[EXERCISE MATERIALS]
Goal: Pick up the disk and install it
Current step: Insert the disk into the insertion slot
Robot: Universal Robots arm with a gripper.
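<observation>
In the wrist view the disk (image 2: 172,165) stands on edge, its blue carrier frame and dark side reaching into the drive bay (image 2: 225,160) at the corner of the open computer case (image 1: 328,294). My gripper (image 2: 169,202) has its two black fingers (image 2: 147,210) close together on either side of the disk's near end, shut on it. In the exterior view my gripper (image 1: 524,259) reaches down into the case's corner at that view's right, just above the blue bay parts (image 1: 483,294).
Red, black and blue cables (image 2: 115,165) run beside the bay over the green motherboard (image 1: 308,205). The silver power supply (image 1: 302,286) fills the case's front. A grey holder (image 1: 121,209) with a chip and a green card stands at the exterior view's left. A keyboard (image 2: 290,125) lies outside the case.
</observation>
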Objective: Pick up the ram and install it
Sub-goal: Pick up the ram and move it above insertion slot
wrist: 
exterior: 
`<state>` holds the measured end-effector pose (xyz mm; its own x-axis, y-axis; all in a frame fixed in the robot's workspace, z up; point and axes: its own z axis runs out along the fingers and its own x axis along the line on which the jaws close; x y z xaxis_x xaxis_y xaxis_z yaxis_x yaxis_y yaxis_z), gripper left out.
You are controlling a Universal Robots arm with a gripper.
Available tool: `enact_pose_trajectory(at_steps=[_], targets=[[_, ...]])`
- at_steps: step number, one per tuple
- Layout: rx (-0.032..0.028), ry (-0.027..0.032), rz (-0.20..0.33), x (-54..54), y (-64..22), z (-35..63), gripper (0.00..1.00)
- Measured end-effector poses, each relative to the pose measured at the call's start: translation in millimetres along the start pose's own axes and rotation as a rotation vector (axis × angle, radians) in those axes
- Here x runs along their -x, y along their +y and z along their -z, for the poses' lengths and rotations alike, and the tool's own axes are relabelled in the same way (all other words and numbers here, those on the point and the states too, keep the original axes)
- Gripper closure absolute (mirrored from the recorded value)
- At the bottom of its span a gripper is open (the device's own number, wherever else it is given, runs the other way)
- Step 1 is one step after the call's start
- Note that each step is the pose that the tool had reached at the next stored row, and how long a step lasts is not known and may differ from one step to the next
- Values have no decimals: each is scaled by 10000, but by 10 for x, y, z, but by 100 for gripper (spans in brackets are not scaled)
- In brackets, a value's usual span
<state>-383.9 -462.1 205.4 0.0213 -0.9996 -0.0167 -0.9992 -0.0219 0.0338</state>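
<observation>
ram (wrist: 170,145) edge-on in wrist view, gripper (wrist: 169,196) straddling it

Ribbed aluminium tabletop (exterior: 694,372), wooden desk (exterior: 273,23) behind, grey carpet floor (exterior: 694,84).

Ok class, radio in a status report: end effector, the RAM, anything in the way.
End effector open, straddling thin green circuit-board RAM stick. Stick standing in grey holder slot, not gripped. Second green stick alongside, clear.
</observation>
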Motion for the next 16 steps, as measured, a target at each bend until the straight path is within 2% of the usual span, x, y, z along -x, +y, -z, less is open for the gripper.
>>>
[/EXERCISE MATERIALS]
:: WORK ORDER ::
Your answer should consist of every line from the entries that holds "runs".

:: SOLVED PROBLEM ::
`<state>` holds the measured end-effector pose (xyz mm; its own x-axis, y-axis; all in a frame fixed in the robot's workspace, z up; point and axes: its own z axis runs out along the fingers and its own x axis along the line on which the jaws close; x y z xaxis_x xaxis_y xaxis_z yaxis_x yaxis_y yaxis_z), gripper left out.
- Here x runs along their -x, y along their +y and z along their -z, for the poses' lengths and rotations alike, and the tool's own axes are relabelled in the same way (all other words and numbers here, those on the point and the states too, keep the original axes)
- At the bottom of its span a gripper is open (the device's own number, wherever else it is given, runs the other way)

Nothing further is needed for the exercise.